• **Work required**: Transcribe each line of the material as it is, and drop any picture.

• **Information shown**:
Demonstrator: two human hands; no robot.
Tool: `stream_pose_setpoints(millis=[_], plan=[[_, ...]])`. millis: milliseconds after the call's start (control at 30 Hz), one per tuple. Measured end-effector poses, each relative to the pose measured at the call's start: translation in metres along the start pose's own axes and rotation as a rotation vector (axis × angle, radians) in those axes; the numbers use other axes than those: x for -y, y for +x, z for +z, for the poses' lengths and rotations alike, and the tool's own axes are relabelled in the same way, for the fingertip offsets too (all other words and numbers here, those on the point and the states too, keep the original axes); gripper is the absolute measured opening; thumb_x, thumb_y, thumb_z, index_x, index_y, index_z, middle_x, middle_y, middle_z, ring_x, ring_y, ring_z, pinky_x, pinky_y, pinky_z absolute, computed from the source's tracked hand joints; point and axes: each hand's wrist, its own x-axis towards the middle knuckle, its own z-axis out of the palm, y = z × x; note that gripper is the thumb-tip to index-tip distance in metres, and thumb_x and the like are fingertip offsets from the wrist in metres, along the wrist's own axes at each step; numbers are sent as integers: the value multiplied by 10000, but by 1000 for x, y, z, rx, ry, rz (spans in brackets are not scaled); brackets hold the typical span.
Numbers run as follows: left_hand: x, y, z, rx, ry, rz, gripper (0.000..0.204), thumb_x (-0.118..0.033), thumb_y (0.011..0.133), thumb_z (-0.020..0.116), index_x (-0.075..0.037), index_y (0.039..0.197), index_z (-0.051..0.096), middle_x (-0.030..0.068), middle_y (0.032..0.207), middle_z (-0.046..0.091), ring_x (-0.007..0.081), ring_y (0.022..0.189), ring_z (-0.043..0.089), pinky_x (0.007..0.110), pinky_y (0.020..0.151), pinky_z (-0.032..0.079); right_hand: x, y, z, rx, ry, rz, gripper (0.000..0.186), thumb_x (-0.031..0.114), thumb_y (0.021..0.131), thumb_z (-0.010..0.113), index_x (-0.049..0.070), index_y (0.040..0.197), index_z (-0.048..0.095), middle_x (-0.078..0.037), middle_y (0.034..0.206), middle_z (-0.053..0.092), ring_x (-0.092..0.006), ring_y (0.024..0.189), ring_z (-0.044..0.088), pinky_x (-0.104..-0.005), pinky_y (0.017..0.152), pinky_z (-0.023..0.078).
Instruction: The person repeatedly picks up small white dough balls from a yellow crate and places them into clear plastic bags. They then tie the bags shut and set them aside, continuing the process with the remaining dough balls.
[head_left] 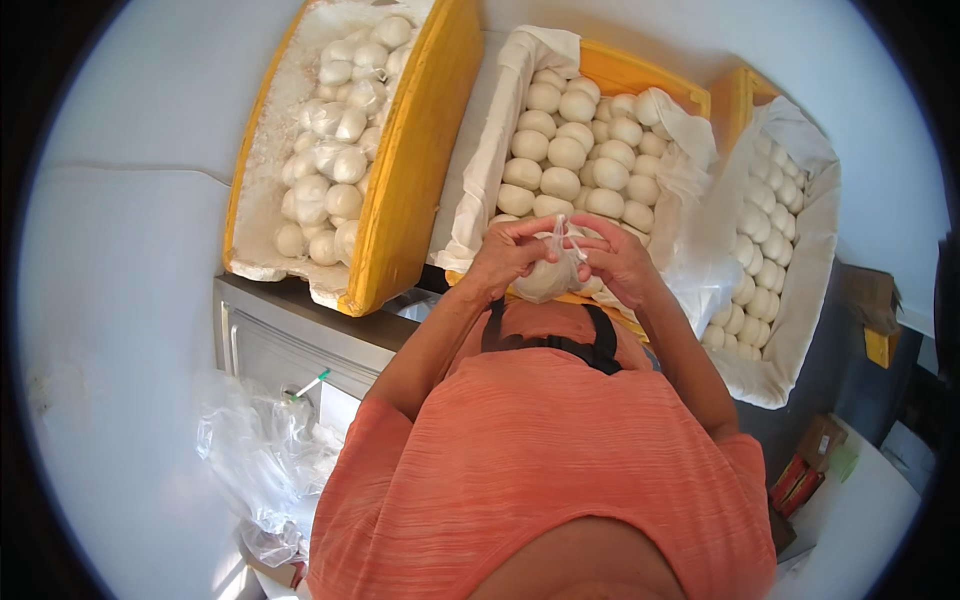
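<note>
Both bare forearms come up from the lower middle, elbows bent outward, and converge in front of the body so that the hands nearly meet. The left hand (507,258) slants up and to the right, its fingers reaching across toward the other; the right hand (622,268) mirrors it, fingers pointing up and left. Thumbs and fingers on both sides pinch the gathered neck of a small, clear plastic bag (543,281) with white, rounded contents.

The bag hangs between the hands, its full part just below the fingers and nearer the left palm; how many pieces it contains cannot be told. It is held at the near edge of a yellow, cloth-lined rectangular crate (640,74) filled with rows of smooth, white, round dough-like balls (566,153). To the left stands a tilted, yellow-walled box with a rough white lining (412,170), containing similar balls in clear plastic; to the right is another yellow crate draped in white cloth (806,318), also filled with balls.
</note>
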Motion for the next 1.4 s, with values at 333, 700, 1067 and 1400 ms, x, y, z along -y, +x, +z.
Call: stream_pose_setpoints(millis=[333, 700, 1067, 1400], plan=[[22, 2, -3, -63, 374, 265, 227, -59, 826, 644, 6, 1043, 627, 35, 843, 662, 99, 742, 610, 225, 592, 462, -26, 14, 8, -25, 190, 85, 609, 18, 826, 648, -25, 1352, 345, -117, 970, 617, -132, 771, 575, -225, 682, 491], [-45, -26, -58, -282, -475, 131, 99, -103, 836, 613, -77, 881, 528, -45, 623, 436, 46, 522, 378, 199, 459, 314, 0, 34, 22, 64, 44, -69, 333, 23, 828, 626, 22, 1142, 516, -109, 995, 632, -140, 814, 598, -252, 678, 479], [-184, 28, -133, -918, 1229, 668, 530, -235, 825, 692, -36, 1265, 475, 117, 1176, 523, 215, 1057, 531, 328, 826, 472, 111, -125, 48, 820, 71, -949, 180, 51, 880, 593, -84, 991, 636, -301, 1055, 596, -398, 899, 621, -409, 705, 515], [-56, 98, 35, 32, 961, 563, 366, -105, 807, 691, -80, 1154, 578, 142, 1345, 428, 221, 1158, 503, 338, 832, 499, -105, -111, -237, -1516, -173, -368, 299, 284, 806, 697, -9, 857, 668, -20, 724, 604, -94, 686, 521, -250, 682, 439]])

• **Exercise output**:
Demonstrator: two human hands; no robot.
Tool: `stream_pose_setpoints(millis=[_], plan=[[_, ...]])`. millis: milliseconds after the call's start (control at 30 Hz), one per tuple. Measured end-effector poses, each relative to the pose measured at the call's start: translation in metres along the start pose's own axes and rotation as a rotation vector (axis × angle, radians) in those axes; the numbers use other axes than those: x for -y, y for +x, z for +z, for the poses' lengths and rotations alike, and the tool's own axes are relabelled in the same way, for the fingertip offsets too (all other words and numbers here, those on the point and the states too, keep the original axes); gripper is the absolute measured opening; thumb_x, thumb_y, thumb_z, index_x, index_y, index_z, middle_x, middle_y, middle_z, ring_x, ring_y, ring_z, pinky_x, pinky_y, pinky_z absolute, computed from the source's tracked hand joints; point and axes: each hand's wrist, its own x-axis towards the middle knuckle, its own z-axis out of the palm, y = z × x; note that gripper is the thumb-tip to index-tip distance in metres, and thumb_x and the like are fingertip offsets from the wrist in metres, along the wrist's own axes at each step; numbers are sent as integers: the value multiplied by 10000, but by 1000 for x, y, z, rx, ry, rz (spans in brackets are not scaled); brackets hold the typical span.
Numbers run as follows: left_hand: x, y, z, rx, ry, rz, gripper (0.000..0.204), thumb_x (-0.118..0.033), thumb_y (0.011..0.133), thumb_z (-0.020..0.116), index_x (-0.075..0.037), index_y (0.039..0.197), index_z (-0.051..0.096), middle_x (-0.030..0.068), middle_y (0.032..0.207), middle_z (-0.046..0.091), ring_x (-0.007..0.081), ring_y (0.022..0.189), ring_z (-0.043..0.089), pinky_x (0.007..0.110), pinky_y (0.020..0.151), pinky_z (-0.032..0.079); right_hand: x, y, z, rx, ry, rz, gripper (0.000..0.186), thumb_x (-0.031..0.114), thumb_y (0.021..0.131), thumb_z (-0.010..0.113), index_x (-0.049..0.070), index_y (0.040..0.197), index_z (-0.048..0.095), middle_x (-0.078..0.037), middle_y (0.034..0.206), middle_z (-0.053..0.092), ring_x (-0.092..0.006), ring_y (0.024..0.189), ring_z (-0.044..0.088), pinky_x (-0.104..-0.005), pinky_y (0.017..0.152), pinky_z (-0.023..0.078).
Instruction: The person repeatedly picks up small white dough balls from a yellow crate and places them into clear plastic bags. They then tie the bags shut and set them aside, continuing the process with the remaining dough balls.
[head_left] 
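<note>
Both bare forearms come up from the lower middle, elbows bent outward, and converge in front of the body so that the hands nearly meet. The left hand (507,258) slants up and to the right, its fingers reaching across toward the other; the right hand (622,268) mirrors it, fingers pointing up and left. Thumbs and fingers on both sides pinch the gathered neck of a small, clear plastic bag (543,281) with white, rounded contents.

The bag hangs between the hands, its full part just below the fingers and nearer the left palm; how many pieces it contains cannot be told. It is held at the near edge of a yellow, cloth-lined rectangular crate (640,74) filled with rows of smooth, white, round dough-like balls (566,153). To the left stands a tilted, yellow-walled box with a rough white lining (412,170), containing similar balls in clear plastic; to the right is another yellow crate draped in white cloth (806,318), also filled with balls.
</note>
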Motion for the next 1.4 s, with values at 333, 700, 1067 and 1400 ms, x, y, z along -y, +x, +z.
Call: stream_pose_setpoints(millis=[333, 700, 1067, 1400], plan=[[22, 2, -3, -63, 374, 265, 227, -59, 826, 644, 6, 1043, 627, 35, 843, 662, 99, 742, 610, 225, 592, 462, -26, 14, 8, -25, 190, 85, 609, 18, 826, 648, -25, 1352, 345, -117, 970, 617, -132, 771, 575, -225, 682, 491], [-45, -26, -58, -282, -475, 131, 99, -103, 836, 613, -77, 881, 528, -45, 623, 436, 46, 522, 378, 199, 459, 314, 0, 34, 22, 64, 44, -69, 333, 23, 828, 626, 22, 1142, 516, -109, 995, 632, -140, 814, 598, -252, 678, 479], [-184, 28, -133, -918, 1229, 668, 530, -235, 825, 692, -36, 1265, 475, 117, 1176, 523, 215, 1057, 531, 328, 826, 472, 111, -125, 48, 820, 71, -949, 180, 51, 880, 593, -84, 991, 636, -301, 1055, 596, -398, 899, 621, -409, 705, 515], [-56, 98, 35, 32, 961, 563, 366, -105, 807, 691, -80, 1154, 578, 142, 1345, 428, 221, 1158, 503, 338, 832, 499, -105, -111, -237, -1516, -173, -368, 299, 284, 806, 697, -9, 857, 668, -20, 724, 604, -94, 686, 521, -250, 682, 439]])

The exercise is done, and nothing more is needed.